#### WHAT IS REQUIRED:
Reproduce the listing below word for word.

#### SOURCE MATERIAL:
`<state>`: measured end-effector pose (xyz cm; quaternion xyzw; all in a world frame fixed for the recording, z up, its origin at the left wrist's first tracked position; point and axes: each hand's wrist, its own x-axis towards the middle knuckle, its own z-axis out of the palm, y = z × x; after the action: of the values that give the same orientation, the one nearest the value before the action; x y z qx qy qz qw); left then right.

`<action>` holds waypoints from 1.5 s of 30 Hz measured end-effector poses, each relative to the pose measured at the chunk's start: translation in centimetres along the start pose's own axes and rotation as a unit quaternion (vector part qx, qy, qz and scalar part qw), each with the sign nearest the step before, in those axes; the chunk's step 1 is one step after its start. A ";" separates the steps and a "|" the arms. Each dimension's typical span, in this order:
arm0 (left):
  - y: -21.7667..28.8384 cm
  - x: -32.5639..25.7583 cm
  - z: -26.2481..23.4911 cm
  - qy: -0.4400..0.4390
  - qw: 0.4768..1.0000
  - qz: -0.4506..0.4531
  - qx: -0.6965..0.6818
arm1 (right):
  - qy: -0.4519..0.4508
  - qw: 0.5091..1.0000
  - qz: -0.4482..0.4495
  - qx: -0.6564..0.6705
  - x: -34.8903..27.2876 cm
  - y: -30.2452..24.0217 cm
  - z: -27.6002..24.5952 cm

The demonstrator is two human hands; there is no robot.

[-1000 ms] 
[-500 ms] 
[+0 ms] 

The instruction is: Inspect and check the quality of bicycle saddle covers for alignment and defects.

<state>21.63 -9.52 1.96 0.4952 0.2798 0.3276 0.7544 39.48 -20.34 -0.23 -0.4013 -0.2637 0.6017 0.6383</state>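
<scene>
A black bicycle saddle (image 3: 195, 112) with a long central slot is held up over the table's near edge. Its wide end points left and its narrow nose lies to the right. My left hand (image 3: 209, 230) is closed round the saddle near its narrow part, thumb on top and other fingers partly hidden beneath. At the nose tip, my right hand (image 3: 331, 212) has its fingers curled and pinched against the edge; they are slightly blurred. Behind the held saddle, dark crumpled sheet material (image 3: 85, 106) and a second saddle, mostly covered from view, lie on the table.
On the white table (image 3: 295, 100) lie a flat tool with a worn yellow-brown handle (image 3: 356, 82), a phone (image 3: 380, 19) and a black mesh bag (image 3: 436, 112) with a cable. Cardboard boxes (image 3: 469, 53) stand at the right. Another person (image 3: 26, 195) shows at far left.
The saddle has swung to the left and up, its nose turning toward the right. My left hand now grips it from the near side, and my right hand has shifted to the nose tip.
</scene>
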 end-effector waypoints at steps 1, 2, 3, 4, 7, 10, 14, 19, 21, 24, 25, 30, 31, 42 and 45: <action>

#### REPLY TO THE TASK:
`<state>`: measured end-effector pose (xyz cm; quaternion xyzw; all in a world frame fixed for the recording, z up, its origin at the left wrist's first tracked position; point and axes: each hand's wrist, its own x-axis towards the middle knuckle, its own z-axis out of the palm, y = z × x; after the action: of the values that give the same orientation, the one nearest the value before the action; x y z qx qy qz qw); left then right.

`<action>` holds waypoints from 1.5 s of 30 Hz measured end-effector poses, each relative to the pose measured at the chunk's start: translation in centimetres along the start pose's own axes and rotation as a unit quaternion (vector part qx, qy, qz and scalar part qw), each with the sign nearest the step before, in those axes; the chunk's step 1 is one step after its start. A ";" separates the steps and a "|" the arms. Each dimension's typical span, in this order:
arm0 (left):
  - y: -21.7667..28.8384 cm
  - x: -32.5639..25.7583 cm
  - z: -26.2481..23.4911 cm
  - qy: -0.4400..0.4390
  - qw: 0.4768..1.0000
  - qz: -0.4506..0.4531
  - qx: -0.6965..0.6818
arm1 (right):
  - qy: -0.4519..0.4508
  - qw: 0.5091..1.0000
  - qz: -0.4482..0.4495
  - qx: -0.6564..0.6705
  - x: -34.8903..27.2876 cm
  - y: -30.2452..24.0217 cm
  - z: -27.6002..24.5952 cm

The demonstrator is two human hands; there is no robot.

[-1000 ms] 
[-500 ms] 
[+0 ms] 

The instruction is: Inspect and check the quality of bicycle saddle covers for alignment and defects.

<state>21.63 -9.52 1.96 0.4952 0.2798 0.3276 0.7544 39.48 -20.34 -0.23 -0.4013 -0.2637 0.6017 0.6383</state>
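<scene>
A black bicycle saddle (image 3: 195, 112) with a long central slot is held up over the table's near edge. Its wide end points left and its narrow nose lies to the right. My left hand (image 3: 209, 230) is closed round the saddle near its narrow part, thumb on top and other fingers partly hidden beneath. At the nose tip, my right hand (image 3: 331, 212) has its fingers curled and pinched against the edge; they are slightly blurred. Behind the held saddle, dark crumpled sheet material (image 3: 85, 106) and a second saddle, mostly covered from view, lie on the table.
On the white table (image 3: 295, 100) lie a flat tool with a worn yellow-brown handle (image 3: 356, 82), a phone (image 3: 380, 19) and a black mesh bag (image 3: 436, 112) with a cable. Cardboard boxes (image 3: 469, 53) stand at the right. Another person (image 3: 26, 195) shows at far left.
The saddle has swung to the left and up, its nose turning toward the right. My left hand now grips it from the near side, and my right hand has shifted to the nose tip.
</scene>
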 end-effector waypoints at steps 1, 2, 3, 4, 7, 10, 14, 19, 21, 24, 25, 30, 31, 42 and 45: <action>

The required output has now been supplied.